This Court finds that Steinberg's contention that [Section] 8345 pertains solely to general partnerships and not limited partnerships is misplaced. Section 8345 applies to both general and limited partnerships except insofar as the statutes relating to limited partnerships are inconsistent with the general partnership statutes. 15 Pa.C.S.[ ] sec. 8311(b)[ ]. For Steinberg's argument to succeed, Section 8563 must be inconsistent with Section 8345 with respect to a court ordered sale of Steinberg's Limited Partnership interests. Pursuant to Section 8345(a), it is within this Court's discretion to "make all other orders, directions, accounts and inquiries ... which the circumstances of the case may require." 15 Pa.C.S.[ ] sec. 8345(a). Furthermore, Section 8345(b) provides that "the interest charged may be redeemed at any time before foreclosure or, in the case of a sale being directed by the court, may be purchased without thereby causing a dissolution...." 15 Pa.C.S.[ ] sec. 8345(b). The language of Section 8563 does not prohibit the sale of Steinberg's Limited Partnership interests, nor does Section 8563 limit the discretion of this Court to order a sale of Steinberg's interests in the Limited Partnerships pursuant to Section 8345.... It is clear that pursuant to Section 8345 this Court may authorize the sale of Steinberg's interests in the Limited Partnerships to satisfy the judgment entered in this action in favor of Auburn.
Auburn Steel Co., 1993 WL 257379, at *2. Having so determined, the court proceeded to grant Auburn relief in ordering the United States Marshals Service to execute and sell at a public sale Steinberg's interests in the limited partnerships to satisfy Auburn's judgment. Id. at *4.
Regarding whether a court has the power to order the sale of a partner's interest in a limited partnership, we agree with the reasoning of the federal district court. Section 8345's provision for court-ordered sale of a partner's interest applies to interests in limited partnerships as well as general partnerships; thus, the absence of language regarding court-directed sales in Section 8563 does not mean that the trial court lacks the authority to order the sale of an individual interest in a limited partnership. Accordingly, we consider whether the trial court in the instant case abused its discretion in declining to order a sale.

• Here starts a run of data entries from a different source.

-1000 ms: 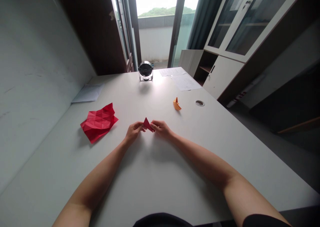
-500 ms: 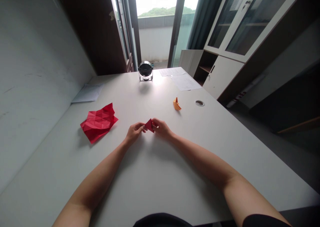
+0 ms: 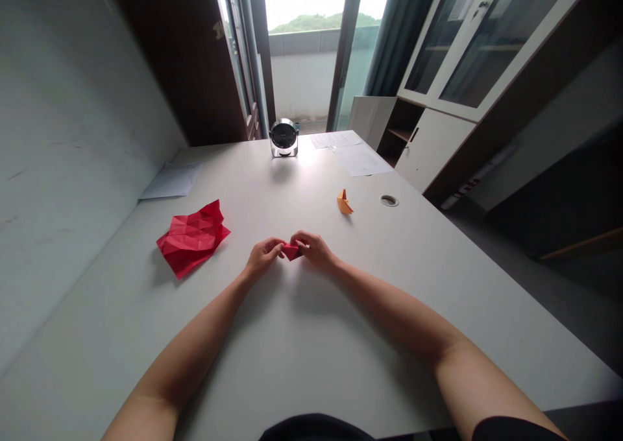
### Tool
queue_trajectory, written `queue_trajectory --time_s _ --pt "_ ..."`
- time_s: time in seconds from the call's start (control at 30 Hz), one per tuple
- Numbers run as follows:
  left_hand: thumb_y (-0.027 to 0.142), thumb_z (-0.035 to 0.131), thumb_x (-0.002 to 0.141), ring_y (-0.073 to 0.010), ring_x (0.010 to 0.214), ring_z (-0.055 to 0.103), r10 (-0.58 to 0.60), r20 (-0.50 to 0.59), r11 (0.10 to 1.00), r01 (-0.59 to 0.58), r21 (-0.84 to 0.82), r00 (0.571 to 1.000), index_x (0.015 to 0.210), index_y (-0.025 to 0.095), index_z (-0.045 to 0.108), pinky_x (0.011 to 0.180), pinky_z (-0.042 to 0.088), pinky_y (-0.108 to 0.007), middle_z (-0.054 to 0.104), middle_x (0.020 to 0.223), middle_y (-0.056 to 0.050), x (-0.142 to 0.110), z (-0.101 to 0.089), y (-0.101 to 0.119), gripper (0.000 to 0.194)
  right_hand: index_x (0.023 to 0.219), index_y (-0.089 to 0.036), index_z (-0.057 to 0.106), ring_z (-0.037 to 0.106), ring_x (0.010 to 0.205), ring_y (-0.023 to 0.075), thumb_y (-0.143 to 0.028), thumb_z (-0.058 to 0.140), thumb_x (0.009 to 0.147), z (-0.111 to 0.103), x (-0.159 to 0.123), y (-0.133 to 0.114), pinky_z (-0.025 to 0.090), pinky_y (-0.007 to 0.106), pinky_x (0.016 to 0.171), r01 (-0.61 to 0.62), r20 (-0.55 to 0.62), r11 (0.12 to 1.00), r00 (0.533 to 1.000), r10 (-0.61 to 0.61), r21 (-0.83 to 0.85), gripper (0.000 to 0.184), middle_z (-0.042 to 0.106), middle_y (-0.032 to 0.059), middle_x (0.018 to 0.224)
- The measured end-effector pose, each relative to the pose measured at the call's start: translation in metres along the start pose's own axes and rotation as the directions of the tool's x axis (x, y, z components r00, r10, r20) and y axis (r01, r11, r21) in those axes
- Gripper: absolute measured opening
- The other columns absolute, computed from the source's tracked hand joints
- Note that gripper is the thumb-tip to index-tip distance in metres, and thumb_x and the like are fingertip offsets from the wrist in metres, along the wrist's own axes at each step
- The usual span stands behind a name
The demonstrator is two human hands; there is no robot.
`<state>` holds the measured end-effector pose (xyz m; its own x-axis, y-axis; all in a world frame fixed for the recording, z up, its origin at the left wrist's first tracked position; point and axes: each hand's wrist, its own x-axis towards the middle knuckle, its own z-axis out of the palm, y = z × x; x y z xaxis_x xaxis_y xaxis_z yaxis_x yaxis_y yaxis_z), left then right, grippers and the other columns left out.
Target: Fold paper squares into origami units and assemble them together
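A small folded piece of red paper (image 3: 293, 252) is between my two hands, over the middle of the table. My left hand (image 3: 265, 255) pinches its left side, thumb and fingers together. From the right, my right hand (image 3: 312, 247) grips the other side, its index finger resting along the top. Fingers cover both ends of the folded paper. To the left lies a larger creased sheet of red paper (image 3: 193, 238), partly opened out. A small orange folded paper figure (image 3: 344, 202) stands beyond my right hand.
On the white table (image 3: 311, 363), a round black device on a silver stand (image 3: 283, 137) stands at the far edge. Printed sheets (image 3: 363, 159) lie far right, papers (image 3: 170, 180) far left by the wall. A cable hole (image 3: 389, 200) is near the right edge.
The small red paper has turned in my hands: its upward-pointing triangle has gone, and it now looks low and wide with a downward point. My right fingers have shifted over its top.
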<state>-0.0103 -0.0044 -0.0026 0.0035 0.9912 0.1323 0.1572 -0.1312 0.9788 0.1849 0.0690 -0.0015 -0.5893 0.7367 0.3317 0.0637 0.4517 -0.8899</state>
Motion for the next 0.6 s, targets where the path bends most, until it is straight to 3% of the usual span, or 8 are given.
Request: queue_trajectory --time_s 0.6 --pt "0.048 0.064 0.088 -0.0172 0.072 0.064 -0.015 0.046 0.998 0.012 0.069 0.999 0.092 0.015 0.073 0.071 0.049 -0.028 0.071 0.076 -0.005 -0.0015 -0.0012 0.0033 0.034 0.086 -0.018 0.070 0.061 0.076 0.0189 -0.031 0.054 0.093 -0.0016 -0.0018 -0.0031 0.048 0.032 0.073 0.036 -0.038 0.999 0.999 -0.037 -0.029 0.021 0.070 0.0075 0.085"
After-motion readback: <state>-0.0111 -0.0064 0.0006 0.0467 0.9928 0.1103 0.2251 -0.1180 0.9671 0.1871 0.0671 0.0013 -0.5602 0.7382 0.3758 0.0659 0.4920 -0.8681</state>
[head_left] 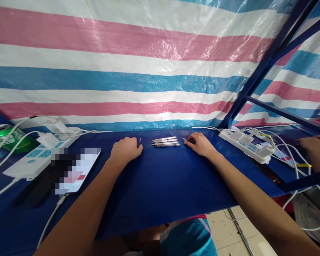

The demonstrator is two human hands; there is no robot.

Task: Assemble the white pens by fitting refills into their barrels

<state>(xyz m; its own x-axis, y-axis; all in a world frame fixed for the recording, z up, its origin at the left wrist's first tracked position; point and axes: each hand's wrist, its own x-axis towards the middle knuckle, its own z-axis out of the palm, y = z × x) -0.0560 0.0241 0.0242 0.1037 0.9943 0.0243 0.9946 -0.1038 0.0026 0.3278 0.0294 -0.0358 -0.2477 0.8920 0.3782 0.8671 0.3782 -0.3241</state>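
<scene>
Some pens [164, 144] lie side by side on the blue desk [154, 185], at twelve o'clock from the person. The left hand [124, 150] is at nine o'clock from the pens, its fingers pinching a thin dark stick [140, 140]. The right hand [201, 144] is at three o'clock from them, its fingers pinching a small shiny piece [185, 140].

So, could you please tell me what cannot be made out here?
All in the head view:
the rest of the slim dark piece in the left hand, hidden by that hand
the rest of the slim pale piece in the right hand, likewise
phone screen details, blurred by pixel blocks
any print on the pens, too small
another person's arm, cut off by the right edge
</scene>
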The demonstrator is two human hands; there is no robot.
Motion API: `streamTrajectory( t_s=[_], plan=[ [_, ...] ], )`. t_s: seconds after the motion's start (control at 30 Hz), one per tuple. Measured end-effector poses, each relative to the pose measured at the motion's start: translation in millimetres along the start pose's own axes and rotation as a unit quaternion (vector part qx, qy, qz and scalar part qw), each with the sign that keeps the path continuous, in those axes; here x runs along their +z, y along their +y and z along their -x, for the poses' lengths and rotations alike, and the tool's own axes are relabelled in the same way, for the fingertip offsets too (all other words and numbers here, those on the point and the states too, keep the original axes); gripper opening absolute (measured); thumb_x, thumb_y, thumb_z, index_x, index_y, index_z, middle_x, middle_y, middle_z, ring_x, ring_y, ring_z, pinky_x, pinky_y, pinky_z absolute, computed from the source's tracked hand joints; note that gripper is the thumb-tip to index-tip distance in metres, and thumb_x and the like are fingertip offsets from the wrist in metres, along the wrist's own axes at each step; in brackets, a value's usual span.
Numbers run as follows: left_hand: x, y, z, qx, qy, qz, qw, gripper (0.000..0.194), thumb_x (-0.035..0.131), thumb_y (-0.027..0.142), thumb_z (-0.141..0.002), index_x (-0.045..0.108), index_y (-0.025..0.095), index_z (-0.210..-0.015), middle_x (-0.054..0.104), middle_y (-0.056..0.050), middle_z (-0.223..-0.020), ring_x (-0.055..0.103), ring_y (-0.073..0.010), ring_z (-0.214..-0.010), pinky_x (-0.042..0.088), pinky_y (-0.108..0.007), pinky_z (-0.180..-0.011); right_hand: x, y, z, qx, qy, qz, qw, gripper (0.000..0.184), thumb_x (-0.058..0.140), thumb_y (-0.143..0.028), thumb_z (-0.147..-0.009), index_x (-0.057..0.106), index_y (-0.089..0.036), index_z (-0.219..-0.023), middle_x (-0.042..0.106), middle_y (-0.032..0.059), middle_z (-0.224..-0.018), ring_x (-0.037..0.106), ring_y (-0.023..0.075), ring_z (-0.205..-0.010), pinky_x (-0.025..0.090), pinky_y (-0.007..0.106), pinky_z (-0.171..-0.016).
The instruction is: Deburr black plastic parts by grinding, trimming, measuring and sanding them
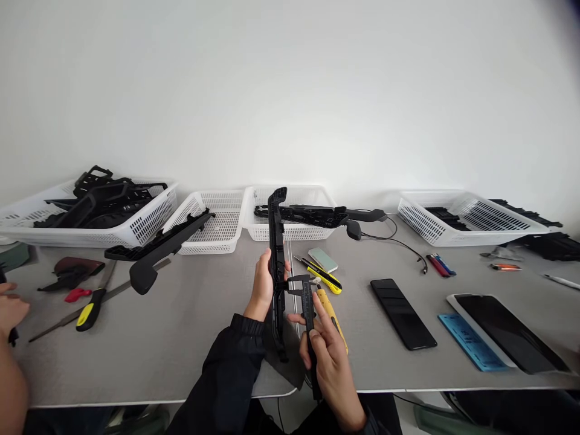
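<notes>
My left hand is closed around a long black plastic part, holding it upright over the front of the table. In my right hand is a black caliper, its jaws pointing left against the middle of the part. Whether the jaws grip a rib or only touch it, I cannot tell. Just right of the caliper lie a yellow-handled tool and a yellow-and-black utility knife. A pale green box-like piece lies behind the knife.
White baskets line the wall, several holding black parts; one long part juts forward. A file and a yellow-black handled tool lie left. Phones and a blue piece lie right. Another person's hand is far left.
</notes>
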State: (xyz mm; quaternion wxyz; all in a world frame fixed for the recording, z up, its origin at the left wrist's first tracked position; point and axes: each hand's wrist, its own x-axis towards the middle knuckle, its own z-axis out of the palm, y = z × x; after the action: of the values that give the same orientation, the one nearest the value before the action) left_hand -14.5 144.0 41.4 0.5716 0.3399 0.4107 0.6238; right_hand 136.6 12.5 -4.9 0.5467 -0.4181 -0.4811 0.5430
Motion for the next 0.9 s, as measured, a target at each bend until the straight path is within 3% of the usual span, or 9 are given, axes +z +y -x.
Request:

*5 The trial court offered the following analysis:
Plaintiff argues that the Auburn case clearly shows that Defendant's limited partnership interest in Garnishee may be sold to satisfy the judgment at issue. However, Garnishee argues that the result in Auburn was driven by the facts of the case, not the law. This [trial c]ourt agrees with Garnishee. Here, unlike in Auburn, the Garnishee has made regular distributions to Plaintiff pursuant to the Garnishment Order. The language of sec. 8345(a) shows that the court may at its discretion charge the partnership interest of a judgment debtor with payment of the unsatisfied debt. The [trial c]ourt may also make all other orders which the circumstances of the case may require, including entering an order for the judicial sale of the debtor's interest in the partnership. However, nothing in sec. 8345(a) indicates that the Court must charge the partnership interests of a judgment creditor or compel the disposition of the partnership interests of the debtor by a judicial sale. In fact, Pennsylvania case law makes it clear that "a charging order is discretionary with the court [and the] ... exercise of this discretion has been said to be 'equitable' after a full inquiry into the facts." Shor [, 84 Pa. D. & C. at 165] (citing Northampton Brewery Corp.] ). Accordingly, the [trial c]ourt in Shor explained as follows:
While the court recognizes the ultimate right of a creditor to recover the whole amount from any one joint obligor, an appeal for an equitable procedure for recovery must produce equitable results. Should we grant the prayer of this petition, it might result in the disruption of a partnership affecting adversely the interest of other parties not concerned with the present dispute or debt ...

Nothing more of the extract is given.